"show those pins whose boss," i gently whispered to the ball
wednesday night is bowling night. since i have no more HOC intramural action, i have decided to join an unoffical official bowling league. i have done this for a number of reasons besides just giving me something to write about. one, i have a storied tradition with bowling. two, to work out my huge guns. three, the great comradely.
it all started back in fourth grade or so. when my friend jacob was showing off all his bowling trophies. he told me that if i joined bowling club, that you get trophies no matter what. the mounted-shiny-gold-painted bowling figures had me sold. i signed up, got a sweet shirt and started my career. i earned a lot of patches to put on my shirt, 120 game patch, 180 game patch, 350 series patch, i beat my coach patch. the patches held me over, much like a nicotine patch, but what i was really craving were the trophies. those always came at the end of the season. over the course of say 3 or 4 years of bowling club i probably collected 15-20 trophies. which i still proudly display. time went on, and bowling and i slowly parted ways. but i saved a special place in my heart for the game.

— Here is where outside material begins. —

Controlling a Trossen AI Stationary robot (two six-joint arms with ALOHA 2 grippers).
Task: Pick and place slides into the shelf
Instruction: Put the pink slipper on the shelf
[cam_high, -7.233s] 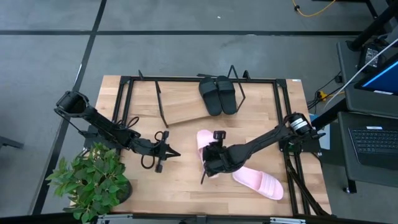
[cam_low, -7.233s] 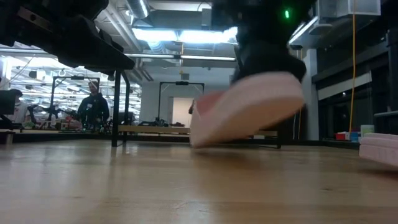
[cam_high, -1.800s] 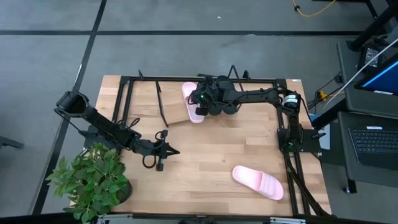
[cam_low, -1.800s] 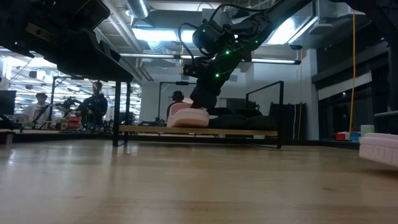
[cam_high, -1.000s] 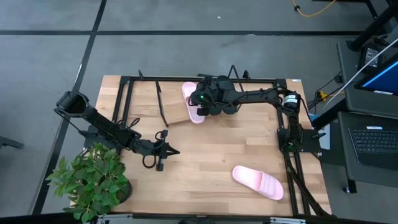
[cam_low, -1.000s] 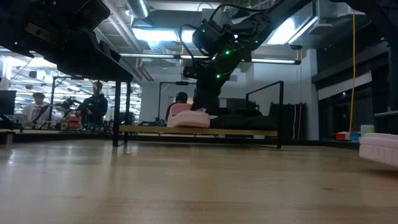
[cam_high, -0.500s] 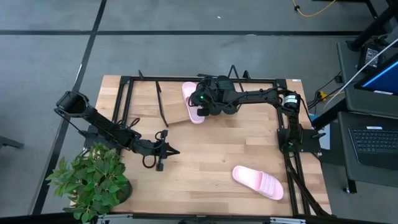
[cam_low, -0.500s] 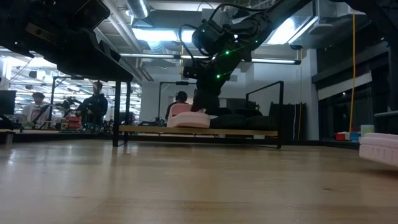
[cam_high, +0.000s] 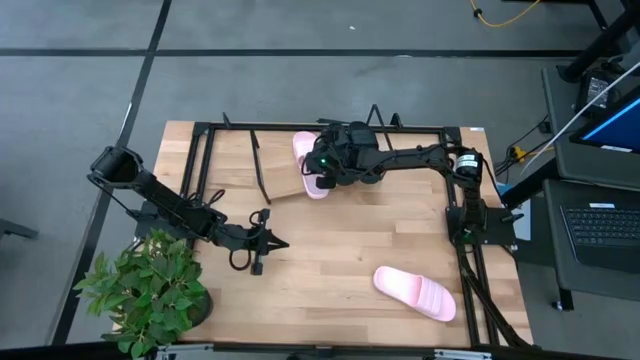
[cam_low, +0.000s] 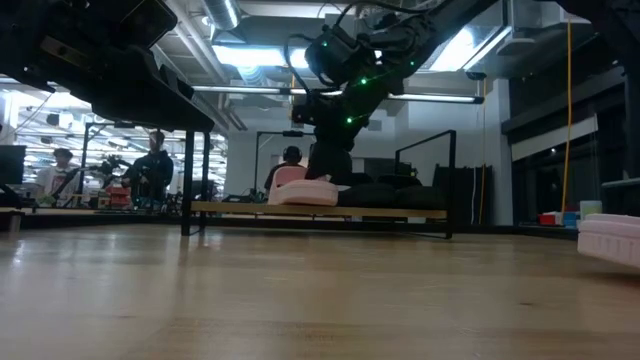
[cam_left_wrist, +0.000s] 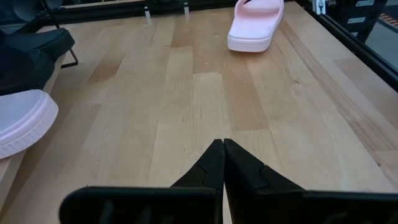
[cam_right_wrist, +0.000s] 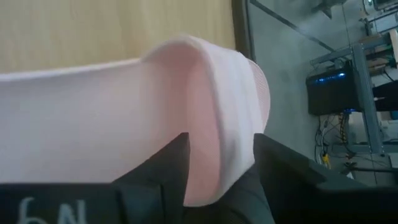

next to nascar and poker, bowling is probably the most active sport seen on ESPN. so i do it to stay fit. you think all the chub on the stomachs of professional bowlers is fat? no way, that is pure muscle. and maybe it only makes my right arm stronger, but then i can just say things like 'i can beat you up with one arm tied behind my back.' when people say stuff like that, i don't really know what they tie their arm to, because you can't tie it to your other arm. my form is a little wild. my arm whips around fransico liriano style. hopefully i won't need the tommy johns surgery.

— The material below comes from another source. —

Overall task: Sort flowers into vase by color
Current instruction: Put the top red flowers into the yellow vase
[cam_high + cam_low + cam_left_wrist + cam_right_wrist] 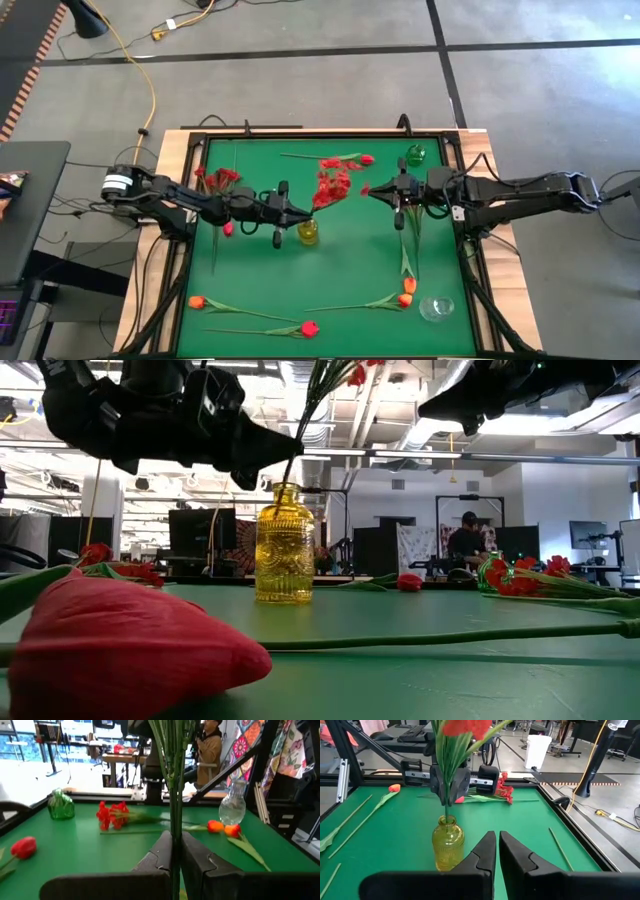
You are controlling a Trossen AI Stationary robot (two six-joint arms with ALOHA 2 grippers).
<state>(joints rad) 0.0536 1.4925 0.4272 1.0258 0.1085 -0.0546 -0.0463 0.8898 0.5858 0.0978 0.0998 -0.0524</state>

finally, there is perhaps no better way to hang out than an old fashioned game of bowling. i mean, you sit around a lot so there is time to talk. you try and mess people up. you develop nice little strike and spare high fives. you get kind of competative. you get to wear cool shoes. and it is all for this ridiculous game where you hurl a sphere down the lane at some pins.
thank you fred flinstone for inventing the game.